E ainda há muito espaço para inovar nas tecnologias baseadas em microbioma. Ferramentas como a edição genômica e machine learning estão permitindo a prospecção e reprogramação de microrganismos encontrados na natureza para que sejam mais eficientes na disponibilização de minerais para as plantas. No futuro, esses produtos baseados em microbioma terão grande potencial para diminuir a dependência agrícola de fertilizantes, aumentando a eficiência da fertilização ou contribuindo para o melhor aproveitamento dos que já existem no solo.

Apesar do potencial, para Solon Cordeiro de Araujo, microbiologista com mais de 50 anos de experiência na área de inoculação para fixação biológica de nitrogênio (FBN), é improvável que os biológicos cheguem a substituir os fertilizantes químicos. “Eu não vejo isso como uma possibilidade. É uma luta mais ou menos constante. Se nós conseguirmos desenvolver tecnologias que reduzam de 50% a 70% o uso de produtos químicos, já seria um ganho fantástico para sociedade como um todo, principalmente em termos de sustentabilidade na agricultura”, explica. 

Segundo ele, os produtos contendo microrganismos devem se inserir na lavoura como um complemento que permite maior eficácia dos insumos e melhor aproveitamento de nutrientes já existentes no solo, diminuindo a dependência dos fertilizantes químicos. 

microrganismos

 

Um mercado em expansão

Hoje, os produtos biológicos mais disseminados na agricultura brasileira são aqueles que contêm bactérias fixadoras de nitrogênio e auxiliam culturas como a soja na absorção mais efetiva desse nutriente do solo.

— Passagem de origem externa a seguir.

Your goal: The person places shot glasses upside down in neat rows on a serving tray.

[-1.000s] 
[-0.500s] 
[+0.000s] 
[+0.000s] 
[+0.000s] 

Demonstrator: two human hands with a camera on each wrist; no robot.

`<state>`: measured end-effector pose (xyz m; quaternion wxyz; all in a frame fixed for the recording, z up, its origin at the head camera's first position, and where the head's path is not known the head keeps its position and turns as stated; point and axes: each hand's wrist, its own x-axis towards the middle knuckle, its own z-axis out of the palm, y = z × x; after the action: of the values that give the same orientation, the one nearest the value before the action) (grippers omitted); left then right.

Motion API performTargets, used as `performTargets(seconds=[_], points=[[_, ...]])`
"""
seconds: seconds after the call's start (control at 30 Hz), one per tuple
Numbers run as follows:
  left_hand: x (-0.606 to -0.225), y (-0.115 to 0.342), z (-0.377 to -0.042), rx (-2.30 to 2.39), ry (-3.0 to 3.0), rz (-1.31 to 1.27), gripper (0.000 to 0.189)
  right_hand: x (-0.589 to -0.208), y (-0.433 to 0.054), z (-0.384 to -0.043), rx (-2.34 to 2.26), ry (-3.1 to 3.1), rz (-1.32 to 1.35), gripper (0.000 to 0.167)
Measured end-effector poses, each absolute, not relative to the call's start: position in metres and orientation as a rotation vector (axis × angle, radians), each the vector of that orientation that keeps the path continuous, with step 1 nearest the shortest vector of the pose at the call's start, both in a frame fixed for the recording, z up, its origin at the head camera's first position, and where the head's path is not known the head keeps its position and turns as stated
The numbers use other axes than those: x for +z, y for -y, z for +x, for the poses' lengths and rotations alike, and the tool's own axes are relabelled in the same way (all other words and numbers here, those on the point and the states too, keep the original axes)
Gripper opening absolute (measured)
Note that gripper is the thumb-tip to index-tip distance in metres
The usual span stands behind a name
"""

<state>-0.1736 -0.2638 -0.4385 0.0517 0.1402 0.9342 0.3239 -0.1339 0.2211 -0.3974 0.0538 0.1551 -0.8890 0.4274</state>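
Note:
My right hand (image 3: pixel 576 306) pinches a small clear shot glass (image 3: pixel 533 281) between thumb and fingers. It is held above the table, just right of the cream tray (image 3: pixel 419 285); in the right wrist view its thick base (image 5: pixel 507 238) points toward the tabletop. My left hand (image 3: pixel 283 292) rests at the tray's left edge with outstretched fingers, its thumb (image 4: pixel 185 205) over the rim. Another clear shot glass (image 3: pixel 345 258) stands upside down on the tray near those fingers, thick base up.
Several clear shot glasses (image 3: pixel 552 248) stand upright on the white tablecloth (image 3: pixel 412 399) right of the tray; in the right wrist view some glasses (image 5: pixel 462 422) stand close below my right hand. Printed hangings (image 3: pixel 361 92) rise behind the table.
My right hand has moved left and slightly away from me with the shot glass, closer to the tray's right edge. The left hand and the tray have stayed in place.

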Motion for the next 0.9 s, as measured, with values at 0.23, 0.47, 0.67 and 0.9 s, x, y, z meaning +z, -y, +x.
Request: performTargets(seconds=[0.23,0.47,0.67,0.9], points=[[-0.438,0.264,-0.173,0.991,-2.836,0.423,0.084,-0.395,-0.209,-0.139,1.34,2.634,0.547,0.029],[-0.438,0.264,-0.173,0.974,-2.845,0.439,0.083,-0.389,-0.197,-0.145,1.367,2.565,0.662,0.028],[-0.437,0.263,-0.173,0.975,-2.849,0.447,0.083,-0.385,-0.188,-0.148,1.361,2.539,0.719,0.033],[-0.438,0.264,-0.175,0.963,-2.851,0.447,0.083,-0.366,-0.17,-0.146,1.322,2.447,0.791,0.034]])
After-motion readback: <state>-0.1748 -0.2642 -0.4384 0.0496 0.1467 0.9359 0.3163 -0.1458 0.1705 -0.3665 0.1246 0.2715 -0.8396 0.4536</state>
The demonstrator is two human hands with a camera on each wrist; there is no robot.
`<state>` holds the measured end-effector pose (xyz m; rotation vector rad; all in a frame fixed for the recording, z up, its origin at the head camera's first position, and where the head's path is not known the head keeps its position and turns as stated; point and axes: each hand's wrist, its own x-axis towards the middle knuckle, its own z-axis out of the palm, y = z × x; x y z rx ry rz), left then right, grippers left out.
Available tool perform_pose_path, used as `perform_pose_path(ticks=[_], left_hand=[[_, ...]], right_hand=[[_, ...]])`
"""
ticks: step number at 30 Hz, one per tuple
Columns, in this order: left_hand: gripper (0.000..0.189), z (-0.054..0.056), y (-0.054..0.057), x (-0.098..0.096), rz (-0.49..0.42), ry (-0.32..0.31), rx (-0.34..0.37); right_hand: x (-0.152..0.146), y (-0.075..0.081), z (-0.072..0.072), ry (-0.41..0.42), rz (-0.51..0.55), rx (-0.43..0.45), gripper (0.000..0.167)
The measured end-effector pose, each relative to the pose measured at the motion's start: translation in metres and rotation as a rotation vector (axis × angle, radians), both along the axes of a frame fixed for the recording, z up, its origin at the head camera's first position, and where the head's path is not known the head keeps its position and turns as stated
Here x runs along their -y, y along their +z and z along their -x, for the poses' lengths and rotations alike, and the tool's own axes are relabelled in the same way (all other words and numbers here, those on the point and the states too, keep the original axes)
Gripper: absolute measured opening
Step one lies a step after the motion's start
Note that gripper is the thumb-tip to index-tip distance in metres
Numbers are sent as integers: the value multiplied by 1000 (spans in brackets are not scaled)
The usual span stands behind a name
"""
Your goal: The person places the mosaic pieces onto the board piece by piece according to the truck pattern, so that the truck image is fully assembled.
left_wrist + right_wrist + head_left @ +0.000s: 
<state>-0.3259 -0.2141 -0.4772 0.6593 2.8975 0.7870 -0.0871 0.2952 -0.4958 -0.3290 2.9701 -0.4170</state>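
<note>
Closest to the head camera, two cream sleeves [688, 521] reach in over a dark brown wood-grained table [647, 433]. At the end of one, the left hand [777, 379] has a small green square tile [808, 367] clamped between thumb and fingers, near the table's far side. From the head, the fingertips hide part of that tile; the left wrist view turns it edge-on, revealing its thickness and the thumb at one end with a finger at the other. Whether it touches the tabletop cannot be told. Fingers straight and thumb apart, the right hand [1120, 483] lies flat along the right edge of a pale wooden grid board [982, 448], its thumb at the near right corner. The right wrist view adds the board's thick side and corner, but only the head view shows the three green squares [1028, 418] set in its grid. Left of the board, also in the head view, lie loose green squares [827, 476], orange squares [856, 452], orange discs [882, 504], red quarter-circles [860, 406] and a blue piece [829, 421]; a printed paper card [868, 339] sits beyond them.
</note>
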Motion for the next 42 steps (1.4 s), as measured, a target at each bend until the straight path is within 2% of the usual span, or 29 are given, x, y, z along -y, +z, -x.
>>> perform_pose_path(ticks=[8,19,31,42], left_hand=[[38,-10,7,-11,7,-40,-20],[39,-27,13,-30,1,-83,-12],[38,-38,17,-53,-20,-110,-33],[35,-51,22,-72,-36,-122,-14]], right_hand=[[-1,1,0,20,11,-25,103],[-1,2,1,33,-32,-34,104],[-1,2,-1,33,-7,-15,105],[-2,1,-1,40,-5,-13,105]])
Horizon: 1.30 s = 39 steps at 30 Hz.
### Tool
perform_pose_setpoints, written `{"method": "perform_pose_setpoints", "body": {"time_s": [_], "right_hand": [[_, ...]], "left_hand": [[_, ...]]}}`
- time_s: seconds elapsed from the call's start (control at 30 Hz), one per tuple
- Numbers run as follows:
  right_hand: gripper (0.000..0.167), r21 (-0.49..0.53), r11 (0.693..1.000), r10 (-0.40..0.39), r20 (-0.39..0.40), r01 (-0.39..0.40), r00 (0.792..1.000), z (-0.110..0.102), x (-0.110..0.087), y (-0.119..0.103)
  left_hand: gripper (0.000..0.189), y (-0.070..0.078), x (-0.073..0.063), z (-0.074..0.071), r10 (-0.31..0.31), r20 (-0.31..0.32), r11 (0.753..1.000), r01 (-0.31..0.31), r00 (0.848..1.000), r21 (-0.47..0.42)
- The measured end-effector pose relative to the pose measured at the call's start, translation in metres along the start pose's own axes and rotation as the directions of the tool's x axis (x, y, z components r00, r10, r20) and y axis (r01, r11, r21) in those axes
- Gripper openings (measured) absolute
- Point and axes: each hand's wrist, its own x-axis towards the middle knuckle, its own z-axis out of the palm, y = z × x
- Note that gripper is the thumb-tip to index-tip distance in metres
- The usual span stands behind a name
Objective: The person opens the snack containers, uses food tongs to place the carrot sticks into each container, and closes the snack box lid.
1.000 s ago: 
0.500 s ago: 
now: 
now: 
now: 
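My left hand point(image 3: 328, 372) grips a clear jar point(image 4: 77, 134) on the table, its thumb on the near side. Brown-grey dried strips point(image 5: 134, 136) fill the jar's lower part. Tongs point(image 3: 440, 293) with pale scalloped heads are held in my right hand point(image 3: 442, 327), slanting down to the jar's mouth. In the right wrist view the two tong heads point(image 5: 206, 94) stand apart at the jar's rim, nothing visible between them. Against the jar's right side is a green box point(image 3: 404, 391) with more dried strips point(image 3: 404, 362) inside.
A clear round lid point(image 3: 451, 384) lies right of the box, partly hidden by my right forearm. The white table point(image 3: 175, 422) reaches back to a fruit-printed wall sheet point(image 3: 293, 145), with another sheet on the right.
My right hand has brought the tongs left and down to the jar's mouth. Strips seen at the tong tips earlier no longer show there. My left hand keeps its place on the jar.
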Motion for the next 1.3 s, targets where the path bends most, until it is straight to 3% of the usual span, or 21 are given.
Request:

Na safra de 2019/2020, 79% da soja plantada no país recebeu inoculação com Bradyrhizobium, uma das bactérias utilizadas para fixação de nitrogênio, de acordo com a ANPII (Associação Nacional de Produtores e Importadores de Inoculantes).

O uso desse tipo de inoculante, por aumentar a produtividade da cultura, é uma opção para auxiliar agricultores a reduzir o uso de fertilizantes nitrogenados químicos, que se acumulam no solo e na água e prejudicam o meio ambiente. Além disso, devido ao seu baixo impacto ambiental e na saúde humana, muitos desses produtos são enquadrados em especificações de referência (ERs) de órgãos reguladores para produção de orgânicos e podem ser utilizados para produção desses alimentos. 

Nos últimos anos, o mercado de biológicos tem passado por um intenso crescimento, na esteira do interesse de agricultores e consumidores por soluções inovadoras no campo com baixo impacto ambiental. O mercado mundial de controle biológico foi avaliado em US$ 2,8 bilhões em 2020, com projeções para ultrapassar US$ 11 bilhões em 2025. Somente no Brasil, uma estimativa da consultoria Blink apresentada pela CropLife Brasil em 2021 é que esse mercado dobre de tamanho até 2030, atingindo R$ 3,69 bilhões

Esse crescimento, impulsionado pelas demandas por soluções agrícolas sustentáveis, também vem sendo acompanhado pelo grande aumento de aprovações no âmbito regulatório. Até 2021, 503 dos chamados produtos biológicos de baixo impacto haviam sido aprovados para uso em lavouras brasileiras pelo Ministério da Agricultura, Pecuária e Abastecimento (MAPA). Mais da metade dos registros (284) são dos últimos 4 anos, com 92 deles apenas em 2021.

Quase todos esses produtos são para controle biológico de pragas, incluindo bioinseticidas, bionematicidas, biofungicidas e bioacaricidas. Há escassez, entretanto, de produtos de base microbiológica que ofereçam outras possibilidades e soluções inovadoras. Especialmente considerando os novos desafios que o setor agrícola vem enfrentando, em meio à crise de abastecimento de fertilizantes e mudanças climáticas.

“Durante um certo período se pensava que o solo seria apenas um repositório para fixar a planta e que os nutrientes seriam concedidos através de adubação e fertilização. Isso falhou totalmente. O solo começou a se degradar, junto com a produtividade. Hoje já se sabe que além do conhecimento físico e químico sobre a lavoura, também é preciso entender sua microbiologia”, explica Araujo. “Todos os fenômenos que ocorrem na planta estão, de alguma forma, intrinsecamente ligados aos microrganismos”, finaliza.